Elsewhere, literature professor Amanda (Oon Shu An) finds herself drawn to Sean (Thomas Pang), a bright, persistent student who wants to drop law and switch to her course instead.

Becky (Serene Chen, in a remarkably layered turn) is a well-regarded feminist academic whose ideals are tested when somebody she loves is accused of sexual assault.


WHERE: Drama Centre Theatre, Level 3 National Library Building, 100 Victoria Street

WHEN: Till May 26, Tuesdays to Fridays, 8pm; Saturdays, 3 and 8pm; Sundays, 3pm (with 8pm show on May 26)

ADMISSION: $40 to $75 from Sistic (call 6348-5555 or go to

INFO: Rated NC16 for sexual scenes and coarse language.

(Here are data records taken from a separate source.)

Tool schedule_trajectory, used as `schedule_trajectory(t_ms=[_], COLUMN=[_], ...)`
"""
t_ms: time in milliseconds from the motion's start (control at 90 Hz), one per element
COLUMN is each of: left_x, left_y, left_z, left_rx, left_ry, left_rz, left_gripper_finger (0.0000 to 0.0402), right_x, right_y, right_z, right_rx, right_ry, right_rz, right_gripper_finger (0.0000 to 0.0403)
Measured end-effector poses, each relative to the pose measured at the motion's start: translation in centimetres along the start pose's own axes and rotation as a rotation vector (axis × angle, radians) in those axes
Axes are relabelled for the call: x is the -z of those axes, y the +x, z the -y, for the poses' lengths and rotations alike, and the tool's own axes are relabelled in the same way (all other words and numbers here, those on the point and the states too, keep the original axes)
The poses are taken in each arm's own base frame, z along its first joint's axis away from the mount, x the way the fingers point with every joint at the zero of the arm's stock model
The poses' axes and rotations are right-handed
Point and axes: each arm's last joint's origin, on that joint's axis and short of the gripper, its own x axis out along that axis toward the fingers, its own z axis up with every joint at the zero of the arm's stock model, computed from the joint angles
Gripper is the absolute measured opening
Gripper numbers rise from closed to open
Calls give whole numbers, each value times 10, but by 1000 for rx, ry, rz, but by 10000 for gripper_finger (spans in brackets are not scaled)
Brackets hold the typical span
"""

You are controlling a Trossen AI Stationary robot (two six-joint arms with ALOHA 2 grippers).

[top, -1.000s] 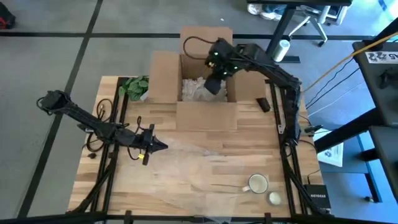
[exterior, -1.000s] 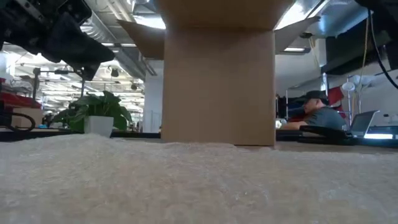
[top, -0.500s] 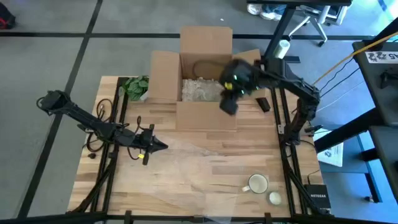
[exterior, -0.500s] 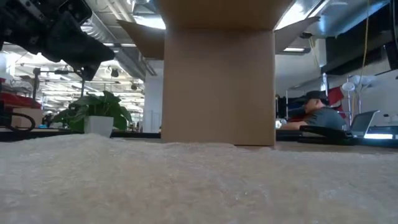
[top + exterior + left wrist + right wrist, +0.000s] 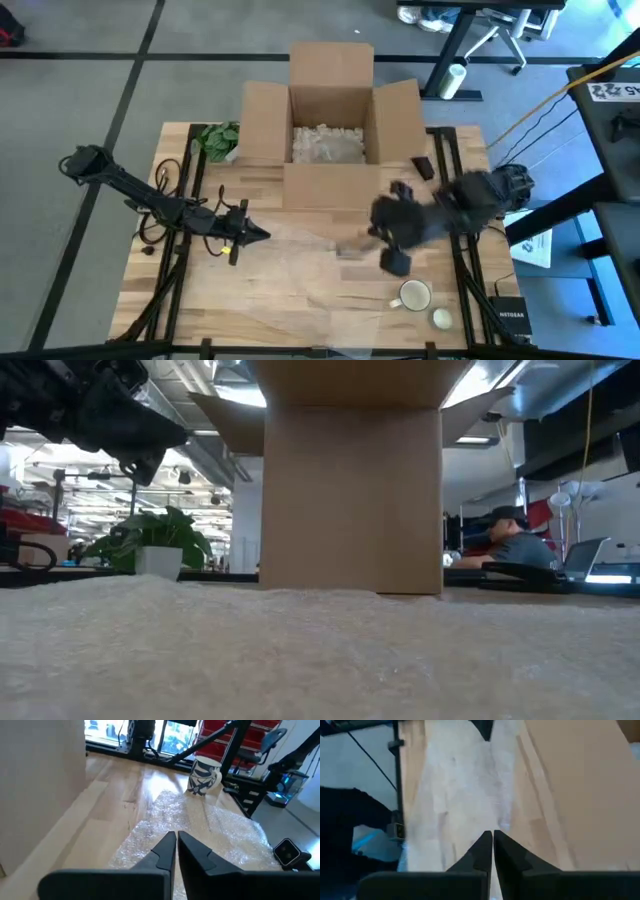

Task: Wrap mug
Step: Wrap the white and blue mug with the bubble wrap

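Dark and closed on nothing, our right hand (image 5: 397, 262) hovers above the bubble wrap (image 5: 320, 275), near the white mug (image 5: 414, 296) with its unreadable dark print by the surface's (image 5: 300, 220) near edge; our left hand (image 5: 255, 235), also closed, waits at the wrap's left edge.

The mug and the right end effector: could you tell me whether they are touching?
Apart. The high view shows bare table between the mug and the right end effector.

open cardboard box (image 5: 332, 140), potted plant (image 5: 150, 545), seated person (image 5: 510, 540)
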Motion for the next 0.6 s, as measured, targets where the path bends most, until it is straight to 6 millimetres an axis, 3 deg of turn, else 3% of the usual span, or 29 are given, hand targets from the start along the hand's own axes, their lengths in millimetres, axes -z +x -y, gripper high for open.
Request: schedule_trajectory(t_ms=[144,311,467,600], left_x=[1,0,-3,-4], left_y=[-1,-2,-3,-4], left_z=[3,7,11,12], left_rx=[20,46,74,81], left_ry=[-3,-4,1,-2], left_rz=[-4,7,43,51], left_gripper_finger=[0,0,0,0], right_x=[33,85,141,185], right_y=[-12,4,28,30], right_z=[-36,-69,-84,-84], right_rx=[25,103,190,211], right_ry=[44,113,225,315], right_rz=[78,79,47,136], right_gripper_finger=[0,0,0,0])
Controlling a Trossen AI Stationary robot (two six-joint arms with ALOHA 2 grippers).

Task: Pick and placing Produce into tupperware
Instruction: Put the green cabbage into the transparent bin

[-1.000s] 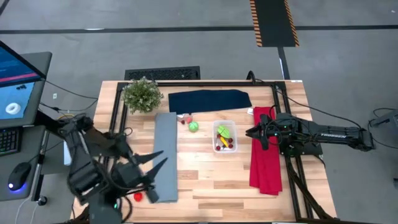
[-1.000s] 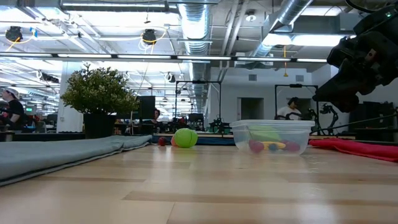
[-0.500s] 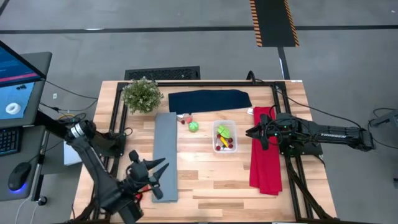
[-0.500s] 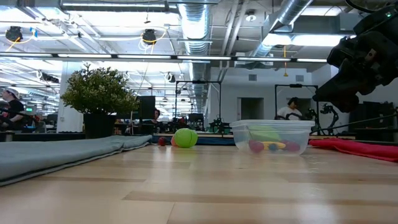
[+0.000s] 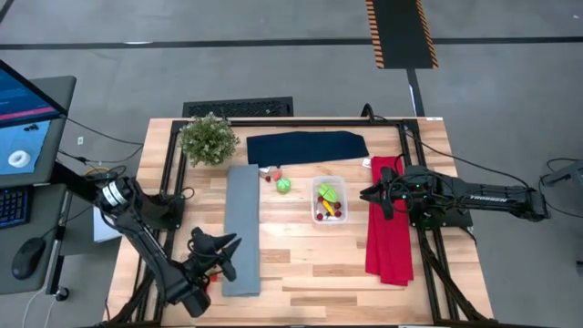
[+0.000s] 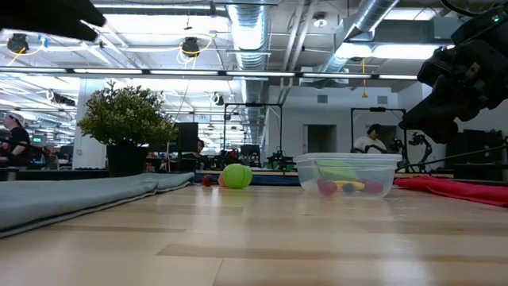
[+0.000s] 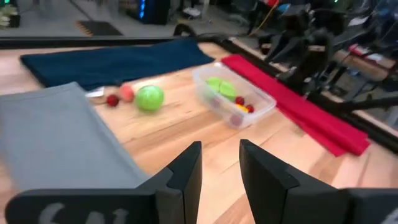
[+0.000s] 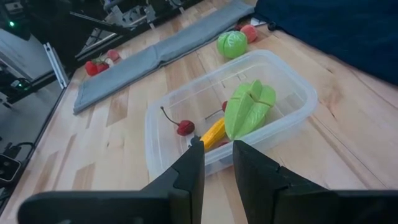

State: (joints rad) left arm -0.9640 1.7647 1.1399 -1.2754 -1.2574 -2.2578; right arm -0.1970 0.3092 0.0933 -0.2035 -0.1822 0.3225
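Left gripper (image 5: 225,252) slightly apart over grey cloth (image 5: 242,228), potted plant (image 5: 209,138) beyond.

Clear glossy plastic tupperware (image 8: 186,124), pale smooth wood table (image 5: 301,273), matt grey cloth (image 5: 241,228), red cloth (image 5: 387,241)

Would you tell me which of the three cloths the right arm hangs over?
The red cloth at the table's right edge; the grey cloth and navy cloth lie elsewhere.
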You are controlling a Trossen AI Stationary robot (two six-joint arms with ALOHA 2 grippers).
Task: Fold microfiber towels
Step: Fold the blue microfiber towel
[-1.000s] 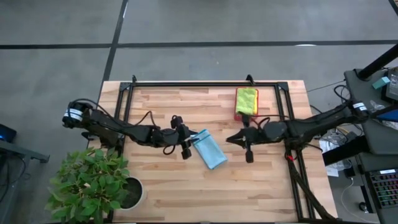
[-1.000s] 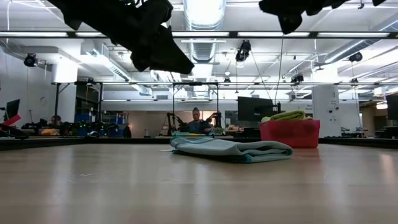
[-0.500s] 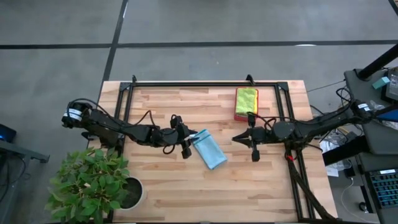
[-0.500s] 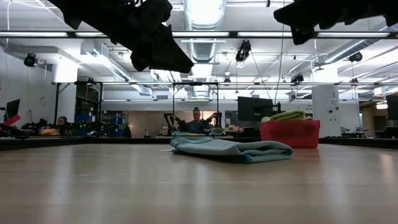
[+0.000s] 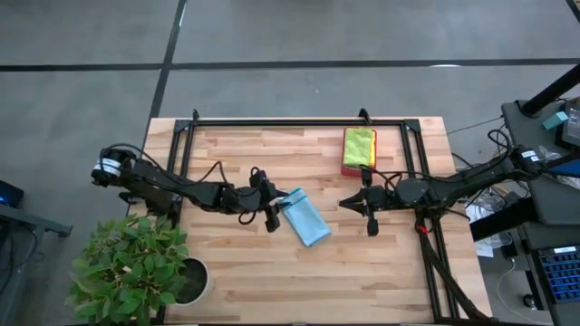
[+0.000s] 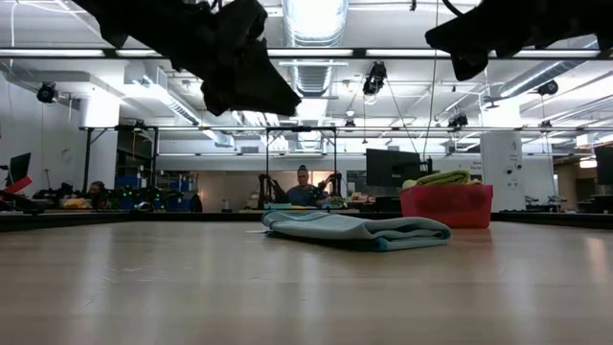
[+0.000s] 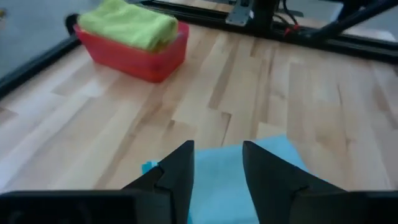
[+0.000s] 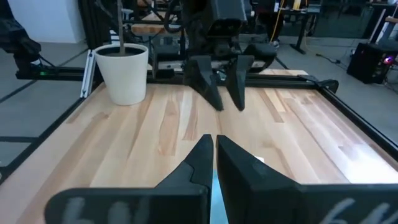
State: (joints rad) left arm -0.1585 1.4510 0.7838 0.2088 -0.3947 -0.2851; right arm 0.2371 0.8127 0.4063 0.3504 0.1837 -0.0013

For more information, go to

Playwright Ken Kwek spoke to some 100 people for research, ranging from those who have experienced sexual harassment and assault to those who think #MeToo has gone too far.

Some characters do come across as mouthpieces for various opinions and one storyline closely mirrors the Aziz Ansari controversy, in which the American comedian was accused online of pressuring a woman into sex on a date but maintained he had believed what they did to be completely consensual.

There are also melodramatic flourishes – broken glass, drunken screaming and one very unconvincingly thrown punch – that do not always deliver emotionally.

But enough of the characters are well-realised and relatable – both victims and perpetrators alike.

This is the most ambitious part of Pangdemonium’s project: the paradigm shift needed to demonstrate that the people who commit or enable sexual harassment and assault are not always exceptional or monstrous.

They could be people whom you would deem in passing to be decent and normal. They could be your boyfriend, husband or son. They could even be you – if some act that society had led you to believe was acceptable turned out to have irreparably hurt somebody else.

This, too, the play tries to grapple with: What should happen in the aftermath of such harm? How should apologies be delivered, retribution pursued?

Says one character who has been assaulted: “Not once has anybody asked me how I am.”

This Is What Happens To Pretty Girls is a long, sobering look at the ways in which today’s culture continues to fail victims and create aggressors. It should provoke audiences to ask themselves some hard questions of their own.